What you have to do.
Work out how many lines in the data include the string "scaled"; reply with that number alone.

Start of Records

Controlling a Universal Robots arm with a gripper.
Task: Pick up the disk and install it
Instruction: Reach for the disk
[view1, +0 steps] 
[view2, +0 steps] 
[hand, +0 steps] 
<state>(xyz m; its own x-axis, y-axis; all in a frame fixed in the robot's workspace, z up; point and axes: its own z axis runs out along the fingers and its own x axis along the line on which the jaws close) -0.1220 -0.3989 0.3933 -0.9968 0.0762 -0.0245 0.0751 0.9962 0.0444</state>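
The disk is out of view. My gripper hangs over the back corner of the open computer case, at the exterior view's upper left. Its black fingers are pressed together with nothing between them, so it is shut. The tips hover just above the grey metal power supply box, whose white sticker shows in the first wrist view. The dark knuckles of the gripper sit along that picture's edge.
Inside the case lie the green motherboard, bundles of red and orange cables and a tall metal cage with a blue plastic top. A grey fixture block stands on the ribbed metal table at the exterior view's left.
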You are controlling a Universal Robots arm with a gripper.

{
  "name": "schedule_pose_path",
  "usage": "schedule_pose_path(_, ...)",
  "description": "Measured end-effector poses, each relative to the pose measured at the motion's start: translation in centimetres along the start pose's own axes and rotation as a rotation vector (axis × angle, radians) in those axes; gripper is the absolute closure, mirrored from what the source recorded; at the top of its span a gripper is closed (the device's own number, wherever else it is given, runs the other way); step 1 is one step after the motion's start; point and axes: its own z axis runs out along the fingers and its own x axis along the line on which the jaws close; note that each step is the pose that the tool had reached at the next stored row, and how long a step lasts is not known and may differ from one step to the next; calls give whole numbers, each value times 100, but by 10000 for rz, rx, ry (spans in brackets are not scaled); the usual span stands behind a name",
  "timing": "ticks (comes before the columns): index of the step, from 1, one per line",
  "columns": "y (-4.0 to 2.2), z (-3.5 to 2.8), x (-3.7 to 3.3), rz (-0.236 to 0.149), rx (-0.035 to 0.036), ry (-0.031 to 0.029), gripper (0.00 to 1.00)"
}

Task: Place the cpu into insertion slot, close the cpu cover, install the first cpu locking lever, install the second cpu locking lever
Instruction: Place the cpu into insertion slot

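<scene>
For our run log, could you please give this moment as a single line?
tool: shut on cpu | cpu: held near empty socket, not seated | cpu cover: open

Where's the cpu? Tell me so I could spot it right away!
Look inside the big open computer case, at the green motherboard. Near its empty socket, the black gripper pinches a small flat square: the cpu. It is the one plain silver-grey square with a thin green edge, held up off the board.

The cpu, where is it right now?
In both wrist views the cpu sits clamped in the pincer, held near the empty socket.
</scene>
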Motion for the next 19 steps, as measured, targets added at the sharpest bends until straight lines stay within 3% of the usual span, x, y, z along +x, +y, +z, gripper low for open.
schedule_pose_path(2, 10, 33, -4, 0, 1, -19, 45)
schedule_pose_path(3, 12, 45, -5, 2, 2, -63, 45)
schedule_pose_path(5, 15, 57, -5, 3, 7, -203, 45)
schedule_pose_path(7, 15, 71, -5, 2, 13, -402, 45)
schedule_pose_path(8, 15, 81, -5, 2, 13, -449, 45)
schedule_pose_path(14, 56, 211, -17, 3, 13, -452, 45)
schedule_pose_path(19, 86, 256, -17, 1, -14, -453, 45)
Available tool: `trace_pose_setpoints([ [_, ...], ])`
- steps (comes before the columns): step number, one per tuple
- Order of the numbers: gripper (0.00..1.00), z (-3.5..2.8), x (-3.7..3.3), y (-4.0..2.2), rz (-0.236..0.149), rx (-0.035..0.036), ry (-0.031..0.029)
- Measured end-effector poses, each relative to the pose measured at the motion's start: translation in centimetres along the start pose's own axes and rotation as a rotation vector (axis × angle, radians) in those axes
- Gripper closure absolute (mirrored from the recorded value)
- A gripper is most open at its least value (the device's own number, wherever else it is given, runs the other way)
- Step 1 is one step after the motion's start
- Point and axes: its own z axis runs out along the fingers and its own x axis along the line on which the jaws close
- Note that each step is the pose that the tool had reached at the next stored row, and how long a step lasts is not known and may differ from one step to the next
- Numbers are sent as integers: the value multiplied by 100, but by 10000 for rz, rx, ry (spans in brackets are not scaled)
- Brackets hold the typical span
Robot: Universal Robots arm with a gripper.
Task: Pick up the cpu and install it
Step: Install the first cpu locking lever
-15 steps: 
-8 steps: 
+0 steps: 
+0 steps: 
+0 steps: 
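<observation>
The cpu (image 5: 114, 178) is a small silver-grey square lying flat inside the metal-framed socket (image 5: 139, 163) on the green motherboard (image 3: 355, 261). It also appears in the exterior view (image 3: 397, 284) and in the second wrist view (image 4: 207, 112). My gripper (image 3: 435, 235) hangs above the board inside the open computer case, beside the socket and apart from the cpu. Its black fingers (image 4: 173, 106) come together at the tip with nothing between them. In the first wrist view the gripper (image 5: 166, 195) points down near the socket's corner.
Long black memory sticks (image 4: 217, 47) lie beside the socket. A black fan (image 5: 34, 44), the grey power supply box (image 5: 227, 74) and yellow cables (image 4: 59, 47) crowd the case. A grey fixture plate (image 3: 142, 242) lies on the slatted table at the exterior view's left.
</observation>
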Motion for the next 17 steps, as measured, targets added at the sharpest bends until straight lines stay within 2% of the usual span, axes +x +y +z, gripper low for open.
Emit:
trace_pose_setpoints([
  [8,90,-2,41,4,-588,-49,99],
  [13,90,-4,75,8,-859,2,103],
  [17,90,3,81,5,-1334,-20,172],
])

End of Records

Response to this exercise.
2